As can be appreciated, referring to fig. 2, 3 and 8, the adjusting mechanism 200 further includes a rotation stopping sleeve 250 and a locking block 260, the rotation stopping sleeve 250 is sleeved on the screw 230, and the rotation stopping sleeve 250 is rotatably connected to the base plate 210, the rotation stopping sleeve 250 is circumferentially provided with a plurality of first tooth blocks 251, the base plate 210 is in threaded connection with the locking screw 211, the locking block 260 is slidably connected to the locking screw 211, the locking block 260 is circumferentially provided with a plurality of second tooth blocks 261, and the first tooth blocks 251 can be meshed with the second tooth blocks 261. The anti-rotation sleeve 250 is sleeved on the screw 230 and is rotationally connected with the base plate 210, a plurality of first tooth blocks 251 are arranged along the circumferential direction, so that the anti-rotation sleeve 250 can synchronously rotate with the screw 230, the base plate 210 is in threaded connection with the locking screw 211, the locking block 260 is slidably connected with the locking screw 211 and is circumferentially provided with a plurality of second tooth blocks 261, the locking block 260 can axially slide along the locking screw 211, the second tooth blocks 261 can be meshed with or separated from the first tooth blocks 251, the position of the screw 230 can be conveniently locked or unlocked, the position stability of the sliding block 240 can be improved, the position shaking of the adjusting block 121 is avoided, and the forming stability of the test piece 310 is improved.

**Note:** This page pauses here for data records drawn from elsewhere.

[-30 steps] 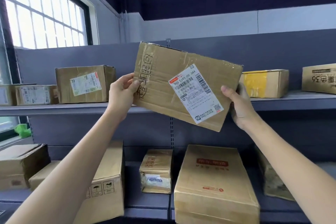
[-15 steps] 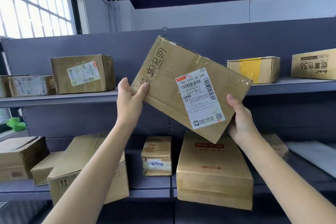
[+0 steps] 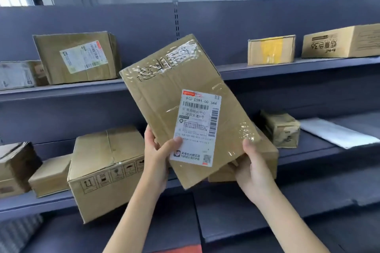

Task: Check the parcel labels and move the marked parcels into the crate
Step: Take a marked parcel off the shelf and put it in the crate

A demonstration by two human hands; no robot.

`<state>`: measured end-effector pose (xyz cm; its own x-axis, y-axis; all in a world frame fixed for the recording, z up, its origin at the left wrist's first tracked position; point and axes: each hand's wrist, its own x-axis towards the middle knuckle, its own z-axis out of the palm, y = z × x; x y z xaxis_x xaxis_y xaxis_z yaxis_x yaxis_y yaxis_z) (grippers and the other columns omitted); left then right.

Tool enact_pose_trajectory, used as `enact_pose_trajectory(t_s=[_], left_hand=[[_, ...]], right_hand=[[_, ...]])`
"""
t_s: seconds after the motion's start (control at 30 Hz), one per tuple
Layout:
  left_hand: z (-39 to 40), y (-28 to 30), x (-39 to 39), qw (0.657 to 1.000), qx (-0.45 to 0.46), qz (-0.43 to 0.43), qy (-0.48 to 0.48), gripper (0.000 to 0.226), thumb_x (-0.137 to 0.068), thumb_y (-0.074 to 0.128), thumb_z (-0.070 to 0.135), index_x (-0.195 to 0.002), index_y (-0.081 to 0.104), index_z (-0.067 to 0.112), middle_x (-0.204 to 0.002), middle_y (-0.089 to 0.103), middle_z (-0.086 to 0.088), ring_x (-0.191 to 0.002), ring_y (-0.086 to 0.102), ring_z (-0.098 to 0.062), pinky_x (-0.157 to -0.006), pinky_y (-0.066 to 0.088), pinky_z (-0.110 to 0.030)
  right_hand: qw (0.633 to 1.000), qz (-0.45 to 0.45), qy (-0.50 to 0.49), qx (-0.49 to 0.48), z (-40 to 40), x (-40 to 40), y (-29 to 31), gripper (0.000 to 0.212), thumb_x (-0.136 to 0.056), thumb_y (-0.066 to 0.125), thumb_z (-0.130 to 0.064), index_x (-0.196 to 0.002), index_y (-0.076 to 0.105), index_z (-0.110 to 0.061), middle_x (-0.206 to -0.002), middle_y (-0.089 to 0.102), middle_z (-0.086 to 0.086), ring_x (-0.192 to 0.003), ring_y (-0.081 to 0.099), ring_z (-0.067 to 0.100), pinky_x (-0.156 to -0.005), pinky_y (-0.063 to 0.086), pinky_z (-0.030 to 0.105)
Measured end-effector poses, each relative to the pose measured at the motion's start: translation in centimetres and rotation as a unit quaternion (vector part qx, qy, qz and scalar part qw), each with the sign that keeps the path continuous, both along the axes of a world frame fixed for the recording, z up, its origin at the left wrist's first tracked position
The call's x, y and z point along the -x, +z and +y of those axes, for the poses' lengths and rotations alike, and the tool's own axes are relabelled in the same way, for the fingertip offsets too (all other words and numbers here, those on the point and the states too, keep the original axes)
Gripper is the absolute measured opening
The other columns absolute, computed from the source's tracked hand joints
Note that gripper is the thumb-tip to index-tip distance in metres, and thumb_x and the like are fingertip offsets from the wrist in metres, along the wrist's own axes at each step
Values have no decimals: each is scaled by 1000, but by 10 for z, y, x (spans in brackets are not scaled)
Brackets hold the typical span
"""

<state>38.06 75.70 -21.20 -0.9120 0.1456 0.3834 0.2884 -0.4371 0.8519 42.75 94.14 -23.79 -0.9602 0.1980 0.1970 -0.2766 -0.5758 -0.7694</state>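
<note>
I hold a flat brown cardboard parcel (image 3: pixel 164 92) up in front of the shelves, tilted with its long side nearly upright. A white shipping label (image 3: pixel 197 127) with barcodes faces me, and black handwritten characters run under glossy tape near the parcel's top edge. My left hand (image 3: pixel 157 158) grips the lower left edge, thumb resting on the label's bottom corner. My right hand (image 3: pixel 251 168) grips the lower right corner from underneath. No crate is identifiable; only a red strip (image 3: pixel 181 249) shows at the bottom edge.
Grey shelving (image 3: pixel 287 65) carries other parcels: a labelled box (image 3: pixel 78 57) and a smaller one (image 3: pixel 16 75) upper left, a yellow-taped box (image 3: pixel 271 49) and a printed carton (image 3: pixel 341 41) upper right. On the lower shelf sit a large carton (image 3: pixel 104 170), a small box (image 3: pixel 279 127) and a white mailer (image 3: pixel 337 133).
The parcel has come down and turned clockwise, so the label now reads upright. Both hands shifted from its sides to its lower edge. My view dropped toward the lower shelves.
</note>
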Motion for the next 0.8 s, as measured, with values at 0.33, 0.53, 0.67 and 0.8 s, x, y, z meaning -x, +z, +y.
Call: enact_pose_trajectory(t_s=[0.33, 0.53, 0.67, 0.8], left_hand=[[-7, -44, -19, 990, 107, -76, -58, 79, -47, 74, 20, -123, 52, 19, -106, 68, -13, -88, 68, -31, -65, 55, -36], [23, -112, -28, 977, 94, -187, -49, 57, -57, 73, 22, -113, 60, 17, -98, 72, -10, -87, 69, -27, -75, 55, -41], [50, -168, -40, 945, 129, -299, -40, 35, -83, 64, 22, -116, 57, 11, -95, 72, -8, -83, 69, -23, -70, 55, -38], [68, -226, -59, 908, 169, -384, -10, 22, -88, 59, 19, -109, 60, 13, -86, 73, -5, -73, 70, -19, -61, 53, -32]], right_hand=[[967, -134, 99, -191, 33, -26, -42, 76, -51, 82, -31, -120, 52, -23, -96, 73, -4, -87, 69, 13, -71, 57, 28], [964, -219, 103, -111, 59, -42, -113, 47, -70, 72, -27, -114, 55, -34, -94, 73, -8, -93, 66, 13, -68, 54, 32], [947, -284, 107, -104, 85, -49, -164, 51, -69, 71, -25, -117, 55, -29, -108, 69, 0, -98, 64, 17, -70, 52, 32], [924, -349, 110, -111, 107, -62, -219, 56, -62, 71, -19, -115, 55, -33, -100, 72, -5, -89, 68, 14, -63, 54, 29]])
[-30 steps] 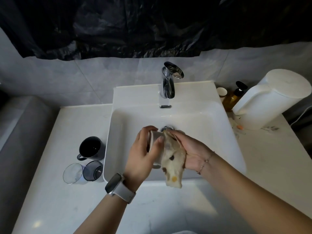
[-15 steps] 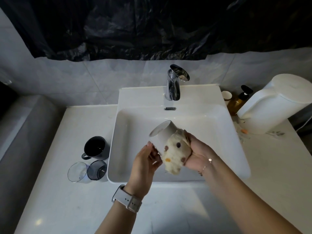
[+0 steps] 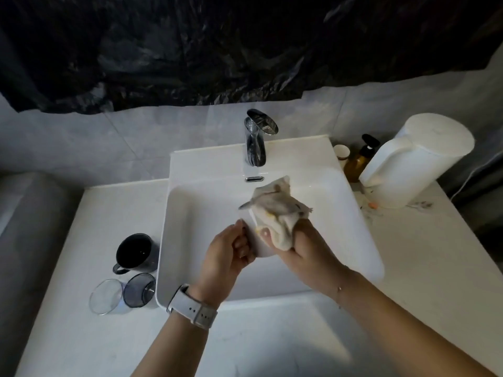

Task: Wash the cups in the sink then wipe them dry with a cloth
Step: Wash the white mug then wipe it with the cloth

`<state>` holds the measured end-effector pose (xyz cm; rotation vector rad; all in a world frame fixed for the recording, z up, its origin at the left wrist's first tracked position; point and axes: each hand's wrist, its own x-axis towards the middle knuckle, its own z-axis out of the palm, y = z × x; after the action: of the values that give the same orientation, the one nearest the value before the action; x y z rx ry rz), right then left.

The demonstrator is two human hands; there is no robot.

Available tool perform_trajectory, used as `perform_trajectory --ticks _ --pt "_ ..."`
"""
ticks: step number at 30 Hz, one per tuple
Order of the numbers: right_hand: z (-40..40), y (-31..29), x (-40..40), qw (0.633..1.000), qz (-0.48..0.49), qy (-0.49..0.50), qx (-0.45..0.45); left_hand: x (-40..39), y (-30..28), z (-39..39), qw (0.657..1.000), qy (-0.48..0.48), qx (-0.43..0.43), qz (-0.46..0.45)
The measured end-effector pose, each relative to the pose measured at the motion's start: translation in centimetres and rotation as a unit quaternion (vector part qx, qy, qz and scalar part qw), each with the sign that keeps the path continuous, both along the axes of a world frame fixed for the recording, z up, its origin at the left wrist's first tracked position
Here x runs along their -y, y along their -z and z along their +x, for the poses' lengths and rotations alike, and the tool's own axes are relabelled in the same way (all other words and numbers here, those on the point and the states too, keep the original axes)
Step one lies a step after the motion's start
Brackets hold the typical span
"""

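Observation:
Over the white sink point(image 3: 364, 248) my left hand point(image 3: 228, 254) grips the lower part of a white cup point(image 3: 260, 246), which is tilted with its mouth pointing away. My right hand point(image 3: 304, 246) holds a cream cloth with coloured dots point(image 3: 277, 210) bunched over the cup's upper part and mouth, hiding most of it. On the counter to the left of the sink stand a black mug point(image 3: 134, 253), a smoky grey glass point(image 3: 139, 289) and a clear glass point(image 3: 106, 296).
A chrome tap point(image 3: 255, 140) stands at the back of the sink. To the right are a small jar point(image 3: 341, 152), an amber pump bottle point(image 3: 359, 159) and a big white kettle-like jug point(image 3: 416, 161). White countertop point(image 3: 435, 268) surrounds the basin.
The cloth has gone from the cup's side up over its mouth. My left hand has shifted to the cup's lower part, and the cup's open mouth no longer shows.

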<state>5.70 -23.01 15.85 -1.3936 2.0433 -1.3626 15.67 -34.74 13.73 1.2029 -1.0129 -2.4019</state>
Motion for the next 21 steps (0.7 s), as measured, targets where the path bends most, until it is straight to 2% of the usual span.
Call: perform_trajectory --ticks 2,3,4,7,10,12,16,19,21 --pt "-0.8 1.4 2.0 0.983 0.035 -0.030 -0.176 -1.3 -0.5 -0.1 0.997 0.026 0.008 -0.078" --pt "-1.4 1.7 2.7 0.974 0.043 -0.030 -0.220 -1.7 -0.7 0.0 0.994 0.028 0.010 -0.109" --pt "-1.8 1.5 3.3 0.972 0.045 -0.031 -0.227 -1.9 -0.7 0.2 0.989 0.024 0.013 -0.143" --pt "-2.2 0.5 4.1 0.992 0.027 0.011 -0.125 -1.8 -0.4 0.7 0.970 0.006 0.036 -0.242" --pt "-2.4 0.7 4.9 0.995 0.032 0.077 -0.056 -1.8 -0.1 0.8 0.962 -0.014 0.035 -0.270" --pt "-1.7 1.4 4.5 0.995 -0.007 0.097 -0.031 -1.5 -0.1 0.7 0.954 -0.014 0.037 -0.298" --pt "-0.8 2.8 2.2 0.994 -0.050 0.032 -0.089 -1.2 0.5 0.9 0.938 0.008 0.049 -0.343" --pt "-2.2 2.1 2.3 0.992 -0.015 -0.020 -0.126 -1.7 0.7 0.9 0.926 0.034 0.059 -0.372" --pt "-3.4 2.0 3.2 0.994 0.028 -0.022 -0.102 -1.9 0.4 0.5 0.919 0.044 0.065 -0.387"
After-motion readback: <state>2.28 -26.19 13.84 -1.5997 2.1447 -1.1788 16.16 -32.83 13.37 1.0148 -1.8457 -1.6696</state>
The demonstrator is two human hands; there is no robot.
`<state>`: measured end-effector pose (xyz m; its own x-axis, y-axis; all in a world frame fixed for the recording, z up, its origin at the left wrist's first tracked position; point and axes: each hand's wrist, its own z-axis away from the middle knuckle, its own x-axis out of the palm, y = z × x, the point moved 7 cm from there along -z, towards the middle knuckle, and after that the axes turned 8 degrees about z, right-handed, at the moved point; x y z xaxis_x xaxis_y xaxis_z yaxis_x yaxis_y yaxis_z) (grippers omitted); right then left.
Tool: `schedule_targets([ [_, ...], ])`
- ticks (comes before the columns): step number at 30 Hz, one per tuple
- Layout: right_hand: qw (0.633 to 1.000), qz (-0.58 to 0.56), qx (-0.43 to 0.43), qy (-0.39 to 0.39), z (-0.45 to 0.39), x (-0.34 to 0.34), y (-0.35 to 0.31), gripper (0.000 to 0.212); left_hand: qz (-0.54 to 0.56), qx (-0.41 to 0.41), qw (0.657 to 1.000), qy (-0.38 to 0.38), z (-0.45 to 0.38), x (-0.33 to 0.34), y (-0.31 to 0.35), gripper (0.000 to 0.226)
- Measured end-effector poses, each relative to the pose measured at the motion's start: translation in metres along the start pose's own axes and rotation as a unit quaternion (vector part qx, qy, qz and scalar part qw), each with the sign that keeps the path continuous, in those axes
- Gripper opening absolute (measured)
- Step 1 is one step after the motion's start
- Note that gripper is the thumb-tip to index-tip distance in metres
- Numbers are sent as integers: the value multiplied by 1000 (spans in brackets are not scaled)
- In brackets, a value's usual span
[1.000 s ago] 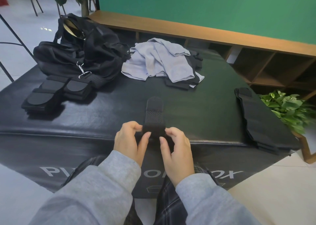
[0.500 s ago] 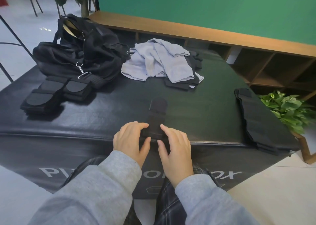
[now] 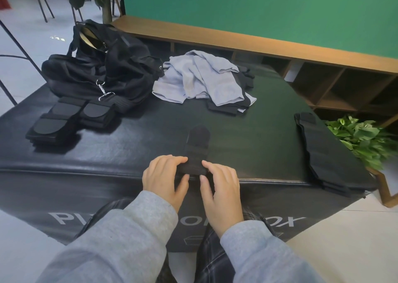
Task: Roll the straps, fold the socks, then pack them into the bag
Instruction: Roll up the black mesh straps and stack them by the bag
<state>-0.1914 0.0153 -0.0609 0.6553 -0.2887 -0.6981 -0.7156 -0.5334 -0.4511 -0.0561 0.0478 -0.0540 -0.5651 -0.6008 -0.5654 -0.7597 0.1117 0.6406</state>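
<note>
A black strap point(image 3: 197, 141) lies on the black padded box point(image 3: 258, 136), its near end rolled into a small coil at the front edge. My left hand point(image 3: 165, 179) and my right hand point(image 3: 221, 186) pinch that coil from either side, fingers on top and thumbs beneath. Several rolled black straps point(image 3: 69, 119) sit at the left. More flat straps point(image 3: 323, 151) lie along the right edge. Light grey socks point(image 3: 200, 78) are heaped over dark socks at the back centre. The black bag point(image 3: 103, 63) stands open at the back left.
A wooden shelf unit point(image 3: 323, 82) runs behind the box under a green wall. A potted green plant point(image 3: 366, 140) stands at the right. Chair legs and a metal frame point(image 3: 13, 54) stand on the pale floor at left.
The raised far end of the strap has dropped flat onto the box. The coil under my fingers has rolled a little further away from me, and the free length is shorter.
</note>
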Motion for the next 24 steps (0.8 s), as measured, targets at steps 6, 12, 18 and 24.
schedule_targets([
  [6, 1000, -24, 0, 9, 0, -4, -1, 31, 40, 22, 999, 23, 1, -6, 1, 22],
  [12, 999, -38, -2, 32, 0, -8, -1, 20, 48, 23, 999, 12, 0, -5, 2, 18],
  [18, 993, -114, 14, -7, -1, -7, -2, 22, 82, 18, 996, 10, 2, -7, 8, 15],
  [24, 980, -171, 87, -45, 1, -7, 0, 18, 125, -64, 990, 11, 0, -11, 4, 17],
])
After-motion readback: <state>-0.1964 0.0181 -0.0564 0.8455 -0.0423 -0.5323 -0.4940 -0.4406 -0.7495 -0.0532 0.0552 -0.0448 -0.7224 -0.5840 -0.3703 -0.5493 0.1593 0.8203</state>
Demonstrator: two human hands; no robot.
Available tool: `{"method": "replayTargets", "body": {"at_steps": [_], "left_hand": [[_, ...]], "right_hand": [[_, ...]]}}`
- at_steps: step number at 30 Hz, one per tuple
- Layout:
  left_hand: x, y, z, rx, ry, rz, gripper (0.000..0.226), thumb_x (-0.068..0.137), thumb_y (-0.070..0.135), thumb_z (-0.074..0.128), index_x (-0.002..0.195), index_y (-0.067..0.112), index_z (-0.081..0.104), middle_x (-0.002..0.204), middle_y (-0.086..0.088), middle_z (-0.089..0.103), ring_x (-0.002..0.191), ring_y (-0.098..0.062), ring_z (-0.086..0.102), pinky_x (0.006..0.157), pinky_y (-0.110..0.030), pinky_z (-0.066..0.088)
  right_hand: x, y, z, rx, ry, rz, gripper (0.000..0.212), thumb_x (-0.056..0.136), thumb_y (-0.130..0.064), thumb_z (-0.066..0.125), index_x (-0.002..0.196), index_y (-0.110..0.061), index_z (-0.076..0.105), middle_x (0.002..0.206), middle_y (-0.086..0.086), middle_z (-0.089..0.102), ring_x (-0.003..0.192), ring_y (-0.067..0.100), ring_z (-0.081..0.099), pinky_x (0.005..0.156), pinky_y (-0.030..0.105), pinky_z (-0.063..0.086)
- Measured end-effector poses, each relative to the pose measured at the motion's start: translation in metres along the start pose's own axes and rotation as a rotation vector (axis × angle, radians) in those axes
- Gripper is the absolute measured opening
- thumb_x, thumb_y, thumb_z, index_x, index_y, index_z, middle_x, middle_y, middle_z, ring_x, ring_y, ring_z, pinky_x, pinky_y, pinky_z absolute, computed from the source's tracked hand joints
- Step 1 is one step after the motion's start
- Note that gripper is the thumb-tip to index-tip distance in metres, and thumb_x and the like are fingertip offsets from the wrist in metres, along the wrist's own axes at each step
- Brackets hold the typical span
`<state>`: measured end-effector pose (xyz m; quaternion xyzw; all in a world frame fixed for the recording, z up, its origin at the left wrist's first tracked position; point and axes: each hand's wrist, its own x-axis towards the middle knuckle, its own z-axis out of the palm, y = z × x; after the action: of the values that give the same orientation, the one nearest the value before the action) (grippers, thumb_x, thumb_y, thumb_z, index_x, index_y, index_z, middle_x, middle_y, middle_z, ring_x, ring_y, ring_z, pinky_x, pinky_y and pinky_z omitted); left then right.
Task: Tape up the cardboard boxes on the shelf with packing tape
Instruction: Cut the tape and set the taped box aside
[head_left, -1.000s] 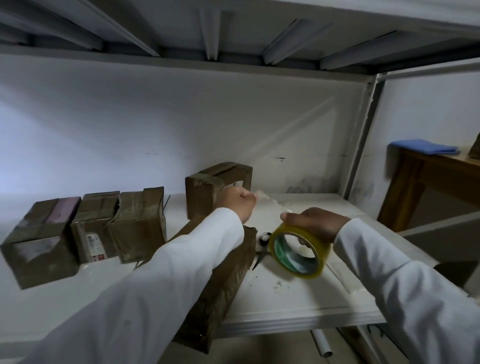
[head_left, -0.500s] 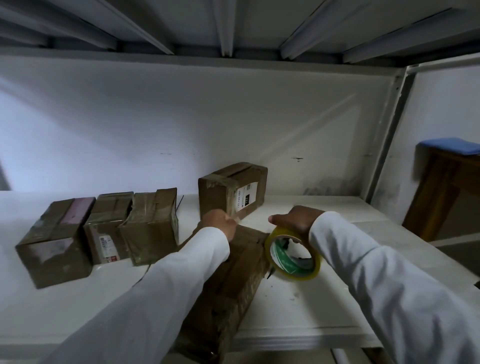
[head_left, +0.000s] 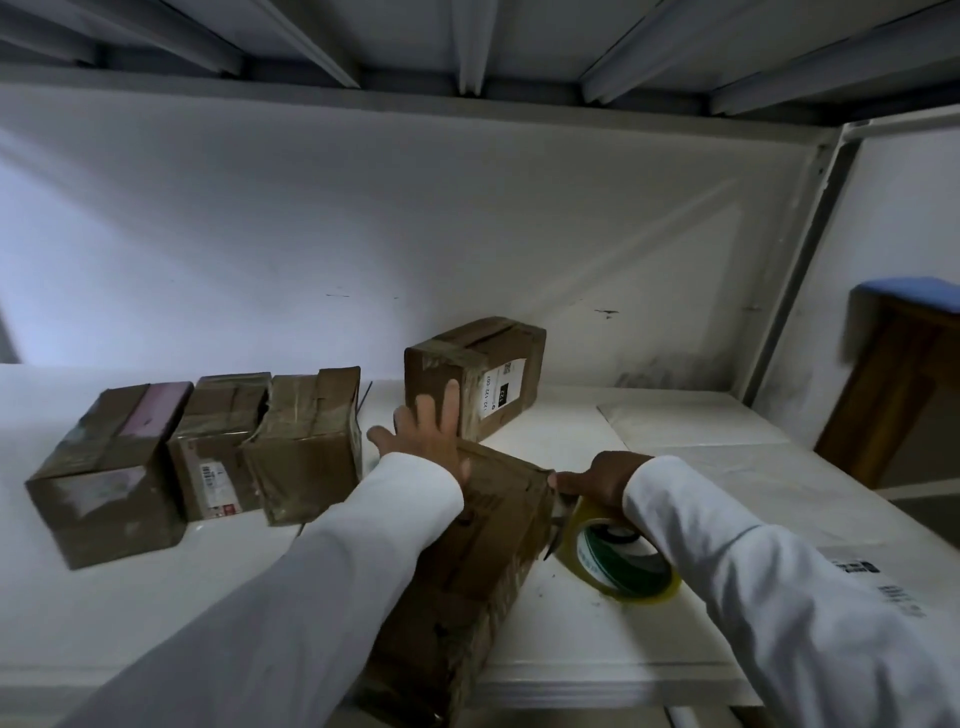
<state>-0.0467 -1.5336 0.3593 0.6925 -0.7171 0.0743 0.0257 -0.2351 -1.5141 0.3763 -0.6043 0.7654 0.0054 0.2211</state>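
At the front edge of the shelf (head_left: 597, 644) the long cardboard box (head_left: 483, 551) lies with its near end hanging out over the lip, and that is why my left hand (head_left: 428, 436) lies flat on its far end, fingers straight and spread, holding nothing: I judge it is there to pin the box and smooth the tape down. My right hand (head_left: 602, 480) grips the roll of packing tape (head_left: 618, 558) from above, fingers curled over its rim, tight against the box's right-hand far corner so the strip stays short and taut as it meets the cardboard. Whether tape is actually stuck there I cannot tell; the strip itself is too faint to see. Something dark pokes out between roll and box, too hidden to name.

Toward the back of the shelf stands one labelled box (head_left: 475, 376), apart from the rest. Along the left side three smaller boxes (head_left: 208, 457) sit in a row, touching one another, their tops already crossed with tape. White shelf board, a white back wall, and the ribbed underside of another shelf overhead. Beyond the right upright stands a wooden table (head_left: 893, 395) with a blue cloth (head_left: 914, 291) on top.
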Motion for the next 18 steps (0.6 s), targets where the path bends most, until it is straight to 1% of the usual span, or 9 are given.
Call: {"method": "replayTargets", "body": {"at_steps": [2,4,5,7,8,10,13,15,18], "left_hand": [[0.006,0.006,-0.005,0.094,0.083,0.057,0.096,0.087,0.036,0.062,0.150,0.019,-0.008,0.143,-0.013,0.023,0.131,-0.031,0.029,0.104,-0.052,0.032],[0.007,0.027,-0.008,0.035,0.142,0.232,0.089,0.088,0.022,0.063,0.151,0.018,0.000,0.147,-0.014,0.023,0.136,-0.032,0.025,0.110,-0.052,0.028],[0.006,0.041,-0.004,-0.034,0.144,0.348,0.088,0.088,0.019,0.063,0.151,0.019,0.002,0.150,-0.012,0.021,0.139,-0.031,0.022,0.113,-0.050,0.024],[0.004,0.060,0.005,-0.140,0.098,0.507,0.092,0.087,0.024,0.065,0.151,0.020,-0.001,0.154,-0.007,0.017,0.142,-0.027,0.016,0.116,-0.047,0.018],[0.007,0.063,0.008,-0.132,0.084,0.523,0.093,0.087,0.029,0.064,0.152,0.020,-0.003,0.155,-0.006,0.015,0.143,-0.026,0.013,0.116,-0.047,0.016],[0.015,0.054,0.013,0.028,0.086,0.509,0.090,0.091,0.037,0.058,0.151,0.019,-0.005,0.157,-0.005,0.010,0.144,-0.027,0.008,0.116,-0.051,0.012],[0.020,0.029,0.009,0.274,0.030,0.408,0.089,0.092,0.039,0.054,0.151,0.019,-0.010,0.159,-0.009,0.000,0.146,-0.032,-0.002,0.115,-0.060,0.005],[0.018,0.025,0.006,0.262,-0.018,0.336,0.087,0.094,0.036,0.052,0.151,0.019,-0.011,0.159,-0.011,-0.002,0.146,-0.033,-0.005,0.114,-0.062,0.003],[0.007,0.044,0.001,0.143,0.038,0.463,0.081,0.096,0.034,0.049,0.151,0.018,-0.008,0.158,-0.009,0.006,0.145,-0.030,0.005,0.116,-0.054,0.013]], "right_hand": [[0.000,-0.003,0.001,-0.053,0.007,-0.006,0.047,0.091,-0.061,0.041,0.070,-0.019,0.046,0.086,0.001,0.054,0.084,0.019,0.051,0.079,0.027,0.035],[0.000,-0.005,0.003,-0.075,0.011,-0.010,0.047,0.092,-0.060,0.040,0.073,-0.018,0.049,0.085,0.002,0.054,0.085,0.020,0.050,0.080,0.027,0.035],[0.001,-0.006,0.003,-0.086,0.012,-0.013,0.046,0.092,-0.059,0.040,0.079,-0.017,0.054,0.087,0.003,0.056,0.086,0.020,0.050,0.081,0.028,0.037],[0.002,-0.008,0.005,-0.095,0.018,-0.015,0.049,0.094,-0.056,0.040,0.106,-0.014,0.062,0.107,0.007,0.062,0.089,0.020,0.048,0.090,0.031,0.039],[0.001,-0.008,0.004,-0.092,0.023,-0.013,0.053,0.094,-0.055,0.040,0.116,-0.012,0.060,0.115,0.009,0.062,0.090,0.019,0.047,0.092,0.031,0.039],[-0.002,-0.009,0.003,-0.084,0.013,-0.016,0.058,0.094,-0.056,0.038,0.126,-0.010,0.057,0.119,0.011,0.060,0.095,0.021,0.049,0.095,0.031,0.038],[-0.006,-0.010,0.000,-0.112,0.009,-0.035,0.061,0.096,-0.055,0.034,0.133,-0.009,0.050,0.137,0.012,0.051,0.123,0.026,0.048,0.105,0.033,0.032],[-0.006,-0.011,0.002,-0.126,0.017,-0.032,0.062,0.095,-0.058,0.034,0.130,-0.010,0.053,0.136,0.012,0.052,0.125,0.028,0.048,0.106,0.035,0.034],[-0.007,-0.013,0.004,-0.127,0.033,-0.012,0.059,0.095,-0.056,0.035,0.127,-0.012,0.056,0.133,0.010,0.055,0.122,0.027,0.051,0.105,0.037,0.037]]}}
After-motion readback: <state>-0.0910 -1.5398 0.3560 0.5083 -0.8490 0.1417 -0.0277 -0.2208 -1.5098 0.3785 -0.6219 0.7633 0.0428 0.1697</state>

Wherein, the backing plate 210 has been seted up the spout, locking screw 211 threaded connection is in the spout, the shape of spout matches with the shape of locking piece 260, slide on locking screw 211 through setting up locking piece 260, so that locking piece 260 can slide in or slide out the spout, when locking piece 260 is located the spout, can fix the position of locking piece 260 in locking screw 211, avoid locking piece 260 to rotate in locking screw 211, and can make first tooth piece 251 and second tooth piece 261 meshing, thereby can be convenient for locking screw 211's position, prevent slider 240 from receiving the influence of injection molding pressure and retreating, make die cavity 130 size accurate, improve test piece 310's shaping stability, the success rate of test efficiency and mould development has been promoted.

In addition, when the screw 230 rotates in synchronization with the rotation stop sleeve 250, the screw 230 can slide in the axial direction of the rotation stop sleeve 250, so that the screw 230 can drive the slider 240 to slide on the pad 210.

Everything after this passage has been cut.